- Division: American Division
- Founded: 1925
- History: Pittsburgh Yellow Jackets 1915–1921 (independent) 1921–1925 (USAHA) Pittsburgh Pirates 1925–1930 Philadelphia Quakers 1930–1931
- Home arena: Duquesne Garden
- City: Pittsburgh, Pennsylvania
- Team colors: Black, gold
- Media: Pittsburgh Post-Gazette Pittsburgh Press KDKA (AM)
- Stanley Cups: 0
- Conference championships: 0
- Division championships: 0

= Pittsburgh Pirates (NHL) =

Former professional ice hockey team in Pittsburgh, Pennsylvania

The Pittsburgh Pirates were a professional ice hockey team in the National Hockey League (NHL), based in Pittsburgh from 1925–26 to 1929–30. The nickname comes from the baseball team also based in the city. For the 1930–31 season, the team moved to Philadelphia, and played one season as the Philadelphia Quakers.

==History==

===Early days===
The Pittsburgh Pirates are traced back to the Pittsburgh Yellow Jackets of the United States Amateur Hockey Association. The Yellow Jackets, under manager Roy Schooley and coach Dick Carroll, won back-to-back USAHA championships in the league's last two seasons, 1923–24 and 1924–25. The players on this team formed the core of a newly professional Pittsburgh club that was granted a franchise by the National Hockey League on November 7, 1925. Pittsburgh's admission to the NHL came after Eddie Livingstone, the former owner of the Toronto Shamrocks and the Toronto Blueshirts of the National Hockey Association saw Pittsburgh as a possible member for a proposed rival league to the NHL; Pittsburgh had, in the 1890s, been the first metropolitan area to professionalize the game of ice hockey. In order to thwart the new league, the President of the NHL, Frank Calder, negotiated to put a franchise in Pittsburgh, which became the seventh team to join the NHL as well as the league's third US-based team. The team took the name Pittsburgh Pirates after receiving permission from Barney Dreyfuss, the owner of the Pittsburgh Pirates baseball team.

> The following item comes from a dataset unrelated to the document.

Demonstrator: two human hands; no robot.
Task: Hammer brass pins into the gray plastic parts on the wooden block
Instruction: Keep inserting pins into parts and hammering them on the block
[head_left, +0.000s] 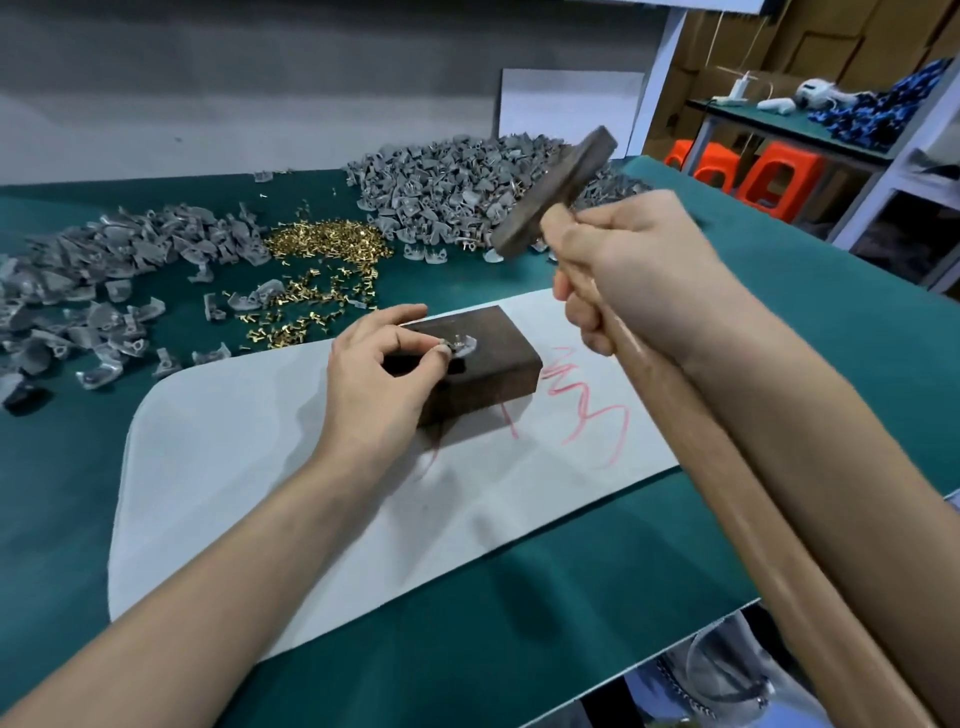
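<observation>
The wooden block (493, 379) sits on a white sheet (249, 467) spread over the green bench mat (467, 649), likely to give a firm, flat anvil within easy reach. On the block's top lies one gray plastic part (467, 347) with a brass pin (457, 340) standing in it. The left hand (374, 379) pinches the part's near edge between thumb and forefinger, apparently to steady it and keep the pin upright while keeping the fingers just clear of the strike. The right hand (628, 275) is wrapped around the wooden handle of a hammer (550, 192), whose head is held above and to the right of the block. Loose brass pins (327, 244) and heaps of gray parts (441, 182) lie behind the block as stock. A red scrawl (587, 410) marks the sheet but cannot be read, and no brand is visible.
</observation>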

The Pirates were assigned to what would later be called the NHL's American Division, with the Boston Bruins and the New York Americans. These two franchises were the only other American teams in the NHL at the time. Duquesne Garden, located in the city's Oakland neighborhood, served as the team's home arena. Duquesne Garden president Henry Townsend was the club's president and owner. The Pirates, dubbed the "Mighty Steel City Sextet" in the Pittsburgh Press, were mostly leftovers from the former Pittsburgh Yellow Jackets. Ten former Yellow Jacket players would play for the Pirates.

===The inaugural season===
The Pirates began play during the 1925–26 NHL season. On November 26, 1925, Thanksgiving night, the Pirates defeated the Boston Bruins, 2–1, on the road in their very first NHL game, which was held at Boston Arena. Defenseman and captain Lionel Conacher scored Pittsburgh's first-ever NHL goal. Conacher beat Boston goaltender Charles Stewart at the 17:50 mark of the second period to tie the game at 1–1. Pirates' left winger Harold Darragh notched Pittsburgh's first game-winning goal 9:20 into the third period, while Pittsburgh goaltender Roy Worters stopped 26 of 27 shots to record the first NHL win in franchise and city history.

Two nights later, on November 28, the Pirates stunned the Montreal Canadiens, defeating them 1–0. The 1–0 loss to the Pirates marked the final game for legendary Canadiens' goaltender Georges Vezina. Vezina started the game with severe chest pains and left the game during the first intermission with a high fever. He died four months later from tuberculosis. Meanwhile, the first NHL game ever played in Pittsburgh was on December 2, 1925, in which 8,200 fans paid $1.00 each to see the 8:30 p.m. faceoff at Duquesne Garden. The Pirates lost to the New York Americans in overtime, 2–1. Conacher scored the lone goal for Pittsburgh at 9:15 of the second period.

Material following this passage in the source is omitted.